There are fewer than 100 Sumatran rhinos left in the world.  The Cincinnati Zoo’s Sumatran rhino breeding program produced three calves, including Harry, between 2001 and 2007, due to groundbreaking reproductive research by Dr. Roth and the scientists at CREW.

Also known as the “hairy rhino” because of its hairy body, the few wild Sumatran rhinos left are scattered throughout fragmented rainforests on Sumatra, making it difficult for the animals to find each other and reproduce.  Scientists have declared the species extinct in the wild in Malaysia, dealing another blow to a species that’s already considered the most endangered rhino.

About the Sumatran Rhino Breeding Program at the Cincinnati Zoo

After years of research, CREW scientists at the Cincinnati Zoo, led by Dr. Roth, unraveled the mysteries of Sumatran rhino reproduction and, in 2001, produced Andalas, the first calf bred and born in zoos in 112 years. In 2004, his sister, Suci, was born, and in 2007, Harapan arrived.  Between 2001 and 2012, the Cincinnati Zoo held the distinction as the only place successfully breeding this endangered species.  The Zoo partnered with Indonesian and Malaysian colleagues to transfer knowledge and techniques so that they too could succeed.  In 2007, the Cincinnati and Los Angeles Zoos agreed to send Andalas to the SRS to replace an old, infertile bull.  That sacrifice on the part of the LA Zoo, where Andalas was living at the time of his transfer, paid off in spades in 2012 when Andalas’s healthy son was born in Sumatra.

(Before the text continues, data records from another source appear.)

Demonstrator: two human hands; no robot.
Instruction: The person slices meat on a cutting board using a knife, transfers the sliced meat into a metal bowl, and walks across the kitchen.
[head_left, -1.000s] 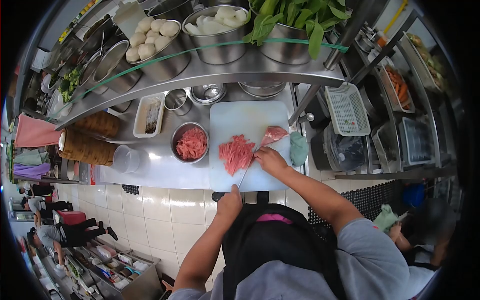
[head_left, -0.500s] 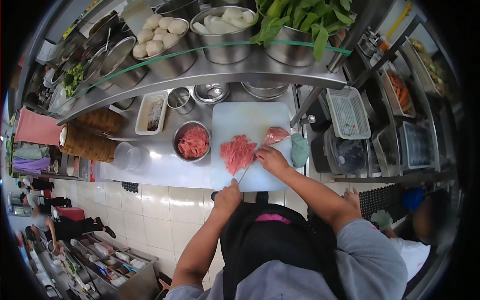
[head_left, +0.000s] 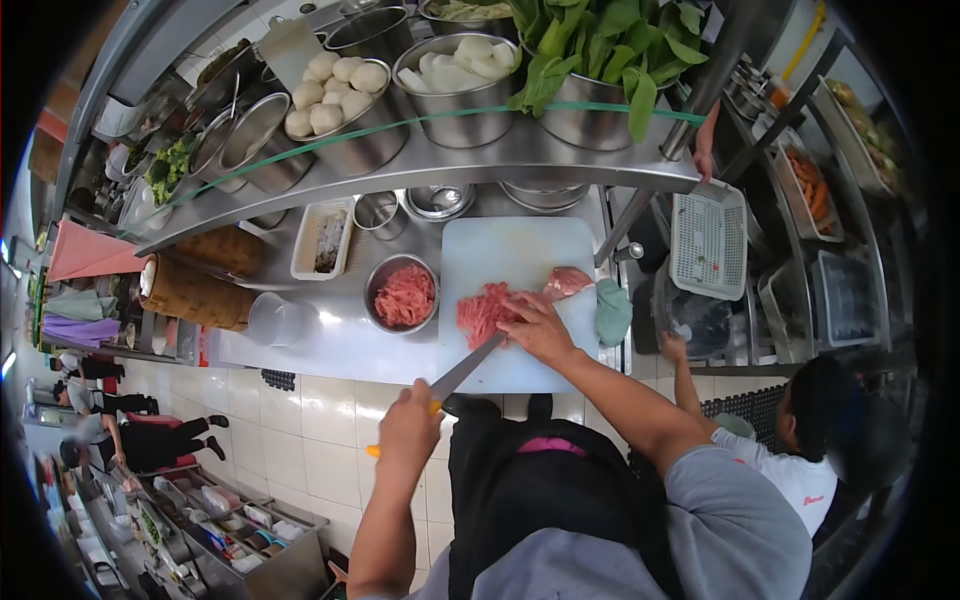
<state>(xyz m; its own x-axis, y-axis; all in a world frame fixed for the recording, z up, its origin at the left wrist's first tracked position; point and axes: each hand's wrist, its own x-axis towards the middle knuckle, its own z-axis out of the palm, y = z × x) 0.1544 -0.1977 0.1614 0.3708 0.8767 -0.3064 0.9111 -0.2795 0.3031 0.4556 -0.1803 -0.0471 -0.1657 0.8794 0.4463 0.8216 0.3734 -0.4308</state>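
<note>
My left hand is closed round the yellow handle of a knife. The blade slants up over the front of the white cutting board, its tip close to my right hand. Fingers spread, my right hand rests on the right side of a pile of sliced raw meat; its fingertips touch the strips. Just beyond that hand lies a larger piece of raw meat. To the left of the board stands a steel bowl with more cut meat in it.
A green cloth lies against the board's right edge. Behind are a white tray and a steel shelf bearing vegetable pots. At right, a co-worker's hand is beside a dark bin; another person's hand is near a white basket.
My left hand has drawn the knife back off the meat toward me and leftward. My right hand has moved onto the sliced pile, fingers spreading. The co-worker at right has come further into view.
</note>
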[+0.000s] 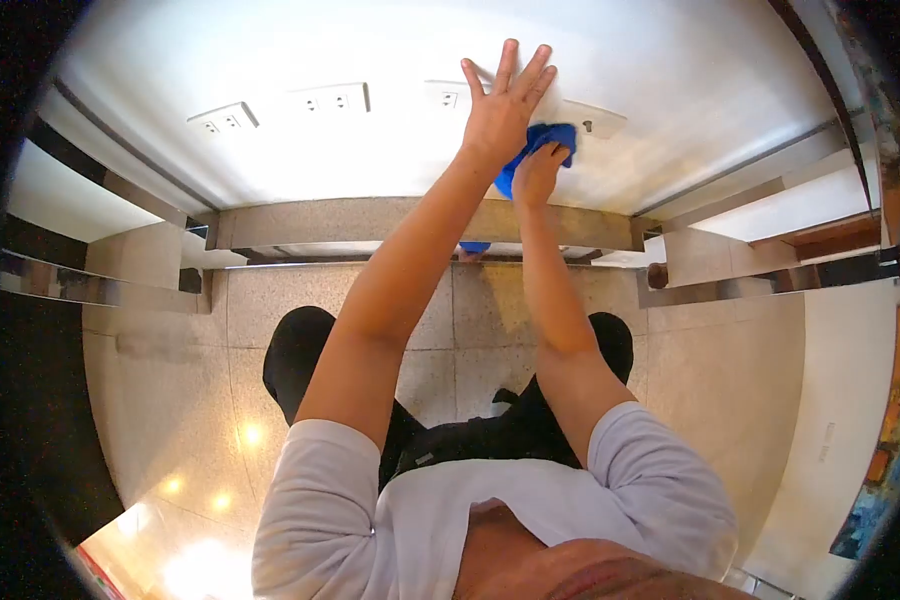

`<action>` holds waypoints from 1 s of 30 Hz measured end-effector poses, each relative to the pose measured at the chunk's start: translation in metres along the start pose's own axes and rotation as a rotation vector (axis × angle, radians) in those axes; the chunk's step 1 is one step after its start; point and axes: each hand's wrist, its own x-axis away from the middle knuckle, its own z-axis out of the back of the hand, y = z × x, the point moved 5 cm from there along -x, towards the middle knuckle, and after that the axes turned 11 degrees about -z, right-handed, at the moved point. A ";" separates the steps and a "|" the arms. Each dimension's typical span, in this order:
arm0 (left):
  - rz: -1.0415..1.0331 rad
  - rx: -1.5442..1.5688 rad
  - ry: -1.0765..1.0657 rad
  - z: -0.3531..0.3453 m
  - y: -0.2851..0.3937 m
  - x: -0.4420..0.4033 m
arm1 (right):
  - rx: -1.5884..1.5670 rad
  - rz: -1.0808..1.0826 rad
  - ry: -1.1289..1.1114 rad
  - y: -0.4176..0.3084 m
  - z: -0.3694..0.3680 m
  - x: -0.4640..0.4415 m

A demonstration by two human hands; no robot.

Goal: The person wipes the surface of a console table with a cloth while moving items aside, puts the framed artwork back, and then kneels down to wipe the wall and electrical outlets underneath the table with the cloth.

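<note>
My left hand (510, 98) lies with its fingers spread against the white wall (390, 155), between two wall plates. Just below it, my right hand (537, 175) grips a bunched blue cloth (552, 134) and presses it to the wall. A socket plate (442, 95) is partly hidden behind my left hand. To the right of the cloth sits another wall plate (600, 122) with a dark opening in it.
Two more socket plates, a middle one (332, 98) and a far-left one (222, 119), are on the wall. A speckled stone ledge (320, 222) runs along its foot. Metal-edged shelves flank both sides, left (100, 285) and right (760, 285). Tiled floor (340, 290) lies below.
</note>
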 end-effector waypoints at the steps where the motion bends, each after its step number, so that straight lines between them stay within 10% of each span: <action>1: 0.001 -0.038 -0.020 0.001 0.000 -0.001 | -0.023 -0.066 -0.069 -0.003 0.009 0.009; 10: -0.004 0.067 0.037 0.003 -0.001 0.000 | -0.105 -0.013 -0.018 -0.021 0.018 0.000; 15: -0.004 0.034 -0.017 0.006 -0.003 -0.002 | -0.304 -0.395 0.032 0.092 0.002 0.001; 24: 0.011 0.085 -0.019 0.004 0.000 -0.002 | -1.940 -0.993 -0.552 0.125 -0.057 -0.063; 30: 0.008 0.052 -0.051 0.004 0.000 -0.001 | -1.787 -0.834 -0.325 0.040 -0.007 -0.019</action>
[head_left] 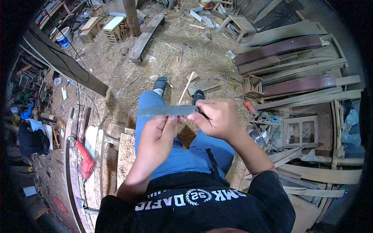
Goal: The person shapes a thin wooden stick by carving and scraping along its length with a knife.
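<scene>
Grey blade [163, 111] spans the space above the blue trousers [211, 153], one end pinched in the curled right hand [218, 118]; the left hand [157, 134] bunches its fingertips at the lower edge, whether gripping I cannot tell. A slip along that edge could nick them, if it is sharp

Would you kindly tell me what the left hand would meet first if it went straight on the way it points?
The left hand would most likely meet the flat grey blade first, whose lower edge seems right against it; depth is unclear.
</scene>
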A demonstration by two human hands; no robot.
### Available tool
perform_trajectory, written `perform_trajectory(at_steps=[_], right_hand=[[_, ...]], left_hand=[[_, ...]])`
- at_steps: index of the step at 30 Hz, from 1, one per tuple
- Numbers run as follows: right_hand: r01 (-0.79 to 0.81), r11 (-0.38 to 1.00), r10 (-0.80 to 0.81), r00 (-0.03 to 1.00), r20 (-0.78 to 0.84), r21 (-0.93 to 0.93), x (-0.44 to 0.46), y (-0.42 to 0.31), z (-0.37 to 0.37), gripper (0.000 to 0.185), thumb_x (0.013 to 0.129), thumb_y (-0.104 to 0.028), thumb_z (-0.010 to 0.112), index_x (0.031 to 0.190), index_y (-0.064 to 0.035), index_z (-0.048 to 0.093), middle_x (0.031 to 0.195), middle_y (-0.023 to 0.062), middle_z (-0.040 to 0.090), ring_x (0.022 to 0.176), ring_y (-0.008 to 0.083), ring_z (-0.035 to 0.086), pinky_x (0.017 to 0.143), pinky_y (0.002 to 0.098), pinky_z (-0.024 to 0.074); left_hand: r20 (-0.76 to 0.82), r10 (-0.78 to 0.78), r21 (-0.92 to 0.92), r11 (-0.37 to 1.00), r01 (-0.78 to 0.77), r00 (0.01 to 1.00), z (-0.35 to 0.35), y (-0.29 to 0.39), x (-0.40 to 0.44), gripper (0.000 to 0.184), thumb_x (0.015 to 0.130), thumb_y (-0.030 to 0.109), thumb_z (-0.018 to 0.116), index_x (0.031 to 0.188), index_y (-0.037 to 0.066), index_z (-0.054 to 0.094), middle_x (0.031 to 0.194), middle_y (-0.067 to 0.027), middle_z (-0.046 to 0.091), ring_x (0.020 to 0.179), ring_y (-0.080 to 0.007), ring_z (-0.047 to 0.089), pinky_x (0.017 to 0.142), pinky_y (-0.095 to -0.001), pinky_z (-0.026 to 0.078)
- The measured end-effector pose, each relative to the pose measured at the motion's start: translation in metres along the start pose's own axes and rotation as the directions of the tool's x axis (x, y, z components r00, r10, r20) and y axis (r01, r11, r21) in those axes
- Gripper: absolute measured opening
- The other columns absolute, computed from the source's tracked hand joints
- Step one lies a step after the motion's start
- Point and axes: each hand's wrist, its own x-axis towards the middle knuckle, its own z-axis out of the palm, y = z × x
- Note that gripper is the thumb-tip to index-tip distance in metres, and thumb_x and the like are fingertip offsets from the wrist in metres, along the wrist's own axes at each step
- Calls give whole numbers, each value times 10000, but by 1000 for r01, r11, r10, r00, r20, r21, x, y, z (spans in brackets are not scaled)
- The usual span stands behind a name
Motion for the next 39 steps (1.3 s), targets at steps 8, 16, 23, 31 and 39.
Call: perform_trajectory(at_steps=[8, 16, 23, 31, 39], right_hand=[[-533, 779, 605, 777, -173, 331, -10, 115, -9, 422, 991, -398, 639, 953, 14, 720, 614, 89, 589, 544, 135, 532, 538, 334, 435], [-183, 949, 167, 982, 83, 256, -19, 32, 4, 374, 924, -353, 701, 756, -26, 626, 615, 127, 557, 547, 305, 586, 510, 390, 431], [-7, 990, -12, 992, 129, 142, -11, 22, -3, 462, 880, -438, 725, 657, -62, 580, 612, 117, 568, 534, 319, 603, 480, 421, 439], [-574, 769, 635, 735, -236, 280, -21, 124, -7, 401, 997, -355, 617, 811, -6, 684, 632, 154, 599, 548, 130, 561, 546, 297, 443], [-105, 982, 116, 991, -66, 155, -15, 31, -7, 348, 896, -343, 725, 783, -19, 668, 599, 106, 582, 494, 270, 591, 470, 378, 435]], left_hand=[[101, 80, 124, 988, -93, 992, 7, 17, -15, 206, 1085, 165, 483, 982, 44, 614, 681, 73, 408, 615, -19, 365, 544, -212, 288], [95, -41, -80, 996, 48, 995, 3, -1, 12, 203, 1097, 193, 470, 1027, 51, 596, 650, 91, 374, 547, -5, 298, 485, -210, 228], [97, 68, -1, 998, -68, 993, 13, -7, 12, 186, 1089, 151, 484, 1001, 39, 602, 716, 69, 424, 658, -21, 375, 572, -212, 313], [133, 41, -48, 998, -35, 990, 19, 2, 1, 209, 1097, 178, 460, 959, 71, 574, 610, 104, 354, 509, 7, 290, 449, -202, 204], [115, -2, -5, 1000, 3, 993, 15, -2, 20, 161, 1073, 131, 504, 1025, 23, 613, 715, 67, 439, 636, -12, 381, 548, -209, 311]])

The Cincinnati Zoo works closely with the Indonesian Ministry of Forestry, the Indonesian Rhino Foundation, the IUCN Asian Rhino Specialist Group and the International Rhino Foundation, to protect this species in the wild and also propagate Sumatran rhinos in zoos.


About CREW – The Center for Conservation and Research of Endangered Wildlife (CREW) at the Cincinnati Zoo & Botanical Garden is a global leader in wildlife conservation.  Established in 1991 as the first institution of its kind focused on both plant and animal conservation research, CREW is dedicated to “Saving Species with Science”.  World renowned for its accomplishments with its four Signature Projects – endangered rhinoceroses, imperiled small cats, exceptional plants and polar bears – CREW also conducts substantial research with a few select other species. These conservation efforts, involving a diversity of scientific disciplines and multi-institutional collaborations, are expanding our understanding of species biology, enhancing reproduction and genetic management, and ensuring a future for wildlife.